I am attempting to open a file via the command line with vi.  The file is apparently a binary file.  I cant edit it is there another application that I should open this file with, possibly in the GUI?


----------



## Giaguara (Dec 17, 2007)

Is this a .bin file? Those can usually be opened in OS X by double-clicking them.
(or more about the file if not - what kind of binary file is it supposed to be?_


----------



## sloan_mini (Dec 17, 2007)

This is a file that is meant to be edited with a text editor for EMC Retrospect Backup Software.  I do not believe that it is a .bin.  The icon shows it as a script, which it is.  The script is invoked when the backup fails, The system generates an e-mail to the addresses listed in this script.

Thanks


----------



## Viro (Dec 17, 2007)

What you need is a hex editor. 0xED is a pretty good one that I use.


----------



## Giaguara (Dec 17, 2007)

Do you have Retrospect installed? I would think it comes with an editor if it has special needs for it. (otherwise I'd probably just use vim or e.g. Smultron)

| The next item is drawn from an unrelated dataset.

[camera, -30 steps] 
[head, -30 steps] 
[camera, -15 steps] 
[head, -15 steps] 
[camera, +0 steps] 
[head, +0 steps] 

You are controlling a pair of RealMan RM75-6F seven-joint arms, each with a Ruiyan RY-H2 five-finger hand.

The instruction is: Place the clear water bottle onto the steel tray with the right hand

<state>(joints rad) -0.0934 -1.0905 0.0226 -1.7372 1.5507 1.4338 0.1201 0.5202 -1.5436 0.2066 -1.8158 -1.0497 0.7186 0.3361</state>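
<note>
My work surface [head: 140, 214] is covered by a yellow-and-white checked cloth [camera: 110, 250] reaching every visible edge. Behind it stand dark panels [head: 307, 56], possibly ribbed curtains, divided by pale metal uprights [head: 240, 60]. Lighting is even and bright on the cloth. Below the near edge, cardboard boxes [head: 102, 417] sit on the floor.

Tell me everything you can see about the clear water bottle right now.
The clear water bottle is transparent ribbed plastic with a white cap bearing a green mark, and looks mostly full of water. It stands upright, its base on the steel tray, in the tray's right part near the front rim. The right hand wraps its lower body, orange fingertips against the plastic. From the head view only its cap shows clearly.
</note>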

http://www.versiontracker.com/dyn/moreinfo/macosx/13108
http://downloads.zdnet.co.uk/0,1000000375,39178537s,00.htm
http://downloads.zdnet.co.uk/0,1000000375,39178888s,00.htm


----------



## sloan_mini (Dec 17, 2007)

Yes I have Retrospect installed.  I was able to find and use 'Script Editor' which was already installed.

I edited my script but it is not working.  I know nothing about Apple Script.  I called EMC, they do not support Apple Scripting.  They suggested I call Apple.
I followed the EMC User Guide / Manual exactly.

I suspect the problem is with the invocation of the Mac mail client program.  EMC said that Mac Users use about one of four e-mail clients and that could be where my problem is.


----------



## Giaguara (Dec 18, 2007)

And Apple would not support AppleScripting either except maybe in enterprise configurations.
Could the person who sent it to you send a copy in zipped format? Maybe the file resource forks went missing...


----------